Players must learn to create scoring chances and about clock and game management. They can only develop these skills with realistic game situations incorporating decision-making with time pressure. Coaches should never assume that players ‘know’ to make the right play at the right time.
We expose our players regularly to end-of-game situations with 5, 10, and 30 second games, with either the score tied, or the team leading or trailing by 0-3 points. With regular practice, players learn to ‘make plays’ without having to run specific plays. We feel their ‘basketball IQ’ improves faster this way.
For example, using a sidelines out of bounds set, we challenge the offense to score with the game tied and five seconds remaining. The first emphasis in the situation is to inbound the ball safely. Second, for practice purposes, we challenge the point guard (1) to get open and receive the ball. Before the play, we ask her to get open either without or with an off-the-ball screen. The players know that we expect good defenses will bring weak-side help to help protect the ball-side blocks and elbows.
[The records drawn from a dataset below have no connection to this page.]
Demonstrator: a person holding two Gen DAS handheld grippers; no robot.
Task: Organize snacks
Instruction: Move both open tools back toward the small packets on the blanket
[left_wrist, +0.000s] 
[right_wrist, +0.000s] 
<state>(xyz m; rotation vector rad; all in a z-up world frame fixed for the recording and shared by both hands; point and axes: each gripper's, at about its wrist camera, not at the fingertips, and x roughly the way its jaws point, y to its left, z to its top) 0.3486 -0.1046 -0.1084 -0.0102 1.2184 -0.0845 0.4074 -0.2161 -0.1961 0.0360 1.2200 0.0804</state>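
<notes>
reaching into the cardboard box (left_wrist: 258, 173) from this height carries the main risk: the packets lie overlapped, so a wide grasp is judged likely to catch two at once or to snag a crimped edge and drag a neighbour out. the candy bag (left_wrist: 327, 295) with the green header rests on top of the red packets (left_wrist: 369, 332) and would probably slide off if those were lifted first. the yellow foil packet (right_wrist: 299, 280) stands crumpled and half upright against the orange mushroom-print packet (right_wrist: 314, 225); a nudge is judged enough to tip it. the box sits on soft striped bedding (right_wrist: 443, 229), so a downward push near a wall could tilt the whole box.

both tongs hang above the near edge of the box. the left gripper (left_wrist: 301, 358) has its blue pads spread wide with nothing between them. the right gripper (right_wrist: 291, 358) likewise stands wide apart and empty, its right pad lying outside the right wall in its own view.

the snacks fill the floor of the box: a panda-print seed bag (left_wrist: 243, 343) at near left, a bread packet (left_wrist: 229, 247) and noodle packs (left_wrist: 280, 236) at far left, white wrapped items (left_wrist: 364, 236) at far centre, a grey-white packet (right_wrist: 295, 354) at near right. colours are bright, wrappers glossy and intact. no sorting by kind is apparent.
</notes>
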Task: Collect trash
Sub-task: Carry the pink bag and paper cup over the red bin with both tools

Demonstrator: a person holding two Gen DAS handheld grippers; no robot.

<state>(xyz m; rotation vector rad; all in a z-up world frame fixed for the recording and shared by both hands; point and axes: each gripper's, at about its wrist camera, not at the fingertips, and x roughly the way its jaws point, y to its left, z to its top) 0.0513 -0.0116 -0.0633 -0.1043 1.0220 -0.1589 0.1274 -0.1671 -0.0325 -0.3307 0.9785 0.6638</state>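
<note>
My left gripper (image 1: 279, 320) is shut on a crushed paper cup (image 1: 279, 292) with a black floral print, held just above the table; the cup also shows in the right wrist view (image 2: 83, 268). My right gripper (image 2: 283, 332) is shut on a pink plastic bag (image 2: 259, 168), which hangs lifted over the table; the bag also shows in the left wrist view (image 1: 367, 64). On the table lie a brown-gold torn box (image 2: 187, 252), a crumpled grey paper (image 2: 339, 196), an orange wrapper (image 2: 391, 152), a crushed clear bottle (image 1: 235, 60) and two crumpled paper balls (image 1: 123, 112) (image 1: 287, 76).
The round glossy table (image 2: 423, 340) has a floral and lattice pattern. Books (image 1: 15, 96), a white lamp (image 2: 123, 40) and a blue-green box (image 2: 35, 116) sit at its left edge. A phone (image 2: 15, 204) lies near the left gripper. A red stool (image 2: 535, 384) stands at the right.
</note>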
Third, we expect the guard to look for one of several options:
- penetration with option to drive and kick to whomever becomes open first with minimal time remaining
- quick post entry, preferably to a post who has ‘sealed’ her defender
- the high post setting a screen for the inbounder who cuts to an open spot
- the high post slipping the screen for a quick pass and shot
As our players improve using the basic options, we add in weak side movement.